**TRY IT**
The line containing "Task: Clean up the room", and every line after it to the end of the listing, should be repeated exactly; the pictures should not.

**INFORMATION SUPPLIED**
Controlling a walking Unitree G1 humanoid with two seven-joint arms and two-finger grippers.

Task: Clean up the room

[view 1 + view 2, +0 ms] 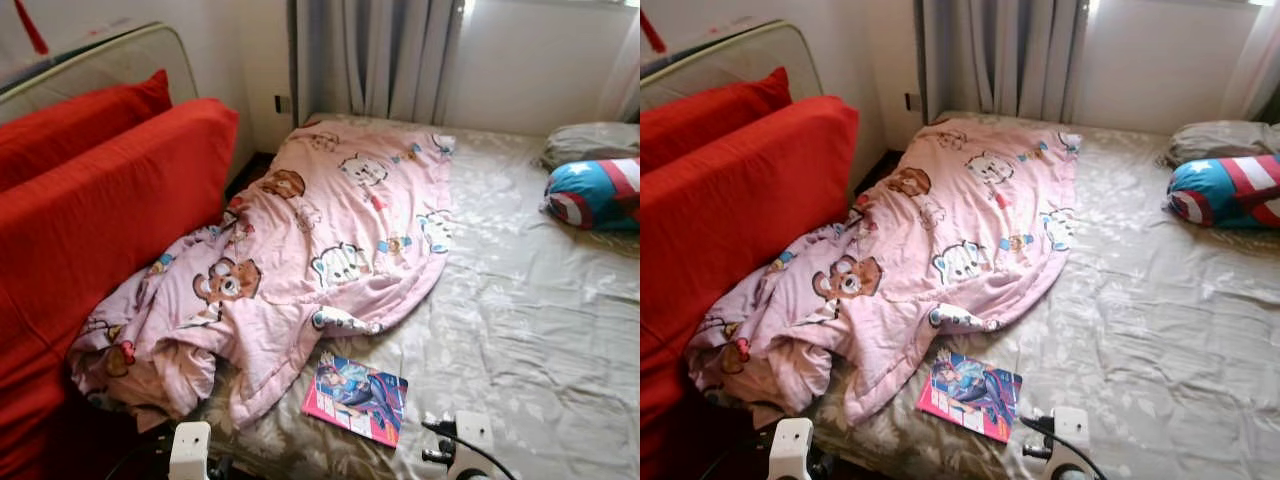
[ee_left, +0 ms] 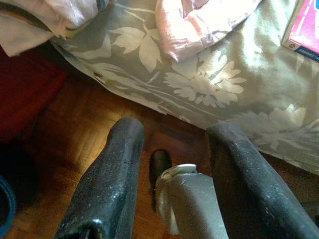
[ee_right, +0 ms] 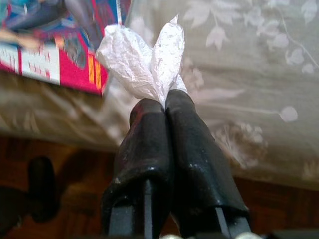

**ANSWER BOX**
Task: Clean up the room

[view 1 + view 2, +0 ms] 
[ee_left, +0 ms] 
[ee_right, +0 ms] 

No other output belongs to this answer.